HomeA la uneMADAGASCAR : Eviter de REPLONGER L’Ile dans la violence

MADAGASCAR : Eviter de REPLONGER L’Ile dans la violence


 

Il aura fallu de peu pour qu’il se noie. Mais il se sera agrippé, de justesse, à la  bouée de sauvetage de la HCC (Haute Cour constitutionnelle), échappant ainsi à la gigantesque houle de l’impeachment qui se profilait. La HCC vient, en effet, de rejeter la demande de déchéance du président de  Madagascar.  Celle-ci avait été votée, le mois dernier, par les députés.   Pour rappel, les parlementaires frondeurs reprochaient  au président Hery Rajaonarimampianina d’avoir, à plusieurs reprises, violenté la Constitution de son pays.  Sur le principe, on peut se féliciter de leur coup de sang. Car, en cela, ils viennent de poser un acte d’une haute portée dans l’avancée de la démocratie sur la Grande Ile.  Ces députés peuvent, en tout cas, être fiers d’avoir montré que l’Hémicycle malgache est loin d’être une caisse de résonnance de l’Exécutif, comme on le voit malheureusement très souvent en Afrique. Et que leur parlement peut  recadrer  tout chef d’Etat qui s’aventurerait à s’écarter de l’orthodoxie en matière de gouvernance politique. En cela, leur acte  est d’une grande valeur pédagogique. De fait, le président malgache qui aura ainsi vu passer le vent du boulet, est désormais bien instruit pour savoir là où il doit  poser les pieds, au risque  de sauter sur une mine.   Enfin,   cette tentative d’impeachment a aussi valeur de mise en garde pour les successeurs de Hery. Et c’est tant mieux pour la démocratie.   Bien sûr, si l’on en est arrivé à cette situation qui a valu à Hery d’avoir des sueurs froides, c’est aussi grâce à la nature du régime parlementaire de la Grande Ile.  Visiblement, celui-ci n’a pas que des inconvénients, bien au contraire. Car,   toute personne qui désirerait briguer la magistrature suprême, sait désormais  à quoi s’en tenir. Il sait qu’il n’aura pas droit à l’erreur ; qu’il risque gros en cas de graves manquements.
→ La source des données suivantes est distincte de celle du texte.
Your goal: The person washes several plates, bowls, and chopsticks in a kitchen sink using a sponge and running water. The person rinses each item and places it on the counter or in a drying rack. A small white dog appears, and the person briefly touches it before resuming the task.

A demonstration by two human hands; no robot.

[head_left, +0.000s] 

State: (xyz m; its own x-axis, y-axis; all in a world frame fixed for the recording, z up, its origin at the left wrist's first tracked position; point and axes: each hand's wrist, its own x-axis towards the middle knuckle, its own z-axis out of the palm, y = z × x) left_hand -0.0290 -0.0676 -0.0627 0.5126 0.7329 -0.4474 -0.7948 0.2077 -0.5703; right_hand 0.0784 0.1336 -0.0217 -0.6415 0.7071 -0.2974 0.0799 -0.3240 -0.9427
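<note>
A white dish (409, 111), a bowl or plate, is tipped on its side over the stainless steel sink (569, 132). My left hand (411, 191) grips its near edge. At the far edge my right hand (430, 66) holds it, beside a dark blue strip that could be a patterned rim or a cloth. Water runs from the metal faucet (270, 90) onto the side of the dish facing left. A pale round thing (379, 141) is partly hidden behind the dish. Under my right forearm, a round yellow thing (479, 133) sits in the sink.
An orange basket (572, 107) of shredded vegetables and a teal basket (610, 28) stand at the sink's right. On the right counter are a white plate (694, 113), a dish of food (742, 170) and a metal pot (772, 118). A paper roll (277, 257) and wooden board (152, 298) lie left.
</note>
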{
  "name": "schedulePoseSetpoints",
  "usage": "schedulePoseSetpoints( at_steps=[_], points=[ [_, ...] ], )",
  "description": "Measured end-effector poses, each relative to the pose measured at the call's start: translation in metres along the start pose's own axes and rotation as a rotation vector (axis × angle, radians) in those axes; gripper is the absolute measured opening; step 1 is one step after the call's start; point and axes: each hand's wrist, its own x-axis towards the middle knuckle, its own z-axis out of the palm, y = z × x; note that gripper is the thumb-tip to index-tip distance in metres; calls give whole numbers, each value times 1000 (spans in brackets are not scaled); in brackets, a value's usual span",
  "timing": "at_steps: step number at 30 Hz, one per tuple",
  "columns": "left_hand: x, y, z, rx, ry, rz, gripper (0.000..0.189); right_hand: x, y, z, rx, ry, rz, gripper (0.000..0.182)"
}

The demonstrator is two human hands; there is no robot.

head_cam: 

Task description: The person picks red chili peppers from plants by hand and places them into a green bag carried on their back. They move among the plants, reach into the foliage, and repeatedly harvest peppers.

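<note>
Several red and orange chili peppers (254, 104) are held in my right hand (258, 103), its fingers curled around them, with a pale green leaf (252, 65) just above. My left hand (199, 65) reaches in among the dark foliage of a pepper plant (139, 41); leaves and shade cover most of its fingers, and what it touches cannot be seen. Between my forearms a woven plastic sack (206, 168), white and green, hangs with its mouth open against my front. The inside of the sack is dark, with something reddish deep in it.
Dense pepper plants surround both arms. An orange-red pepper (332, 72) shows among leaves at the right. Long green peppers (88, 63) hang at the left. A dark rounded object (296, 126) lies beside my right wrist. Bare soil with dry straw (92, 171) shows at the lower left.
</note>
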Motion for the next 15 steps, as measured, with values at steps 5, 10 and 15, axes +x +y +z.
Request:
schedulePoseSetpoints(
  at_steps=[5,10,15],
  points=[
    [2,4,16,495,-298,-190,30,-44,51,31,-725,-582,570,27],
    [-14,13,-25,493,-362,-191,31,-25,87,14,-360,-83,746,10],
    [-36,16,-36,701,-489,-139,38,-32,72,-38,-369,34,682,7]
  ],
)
Cela dit, on peut s’interroger sur les raisons qui ont conduit au rejet de la destitution du président malgache. Celles-ci peuvent être de deux ordres : d’une part, la  HCC a peut-être  pris toute la mesure du danger auquel elle exposerait Madagascar, en se rangeant  aux côtés des députés.  On le sait, la Grande Ile revient de très loin, longtemps agitée par les djinns de l’instabilité.   Toute chose que cette Haute Cour pourrait avoir jugée suffisante pour tenter de  mettre le pays à l’abri de tout retour des vieux démons.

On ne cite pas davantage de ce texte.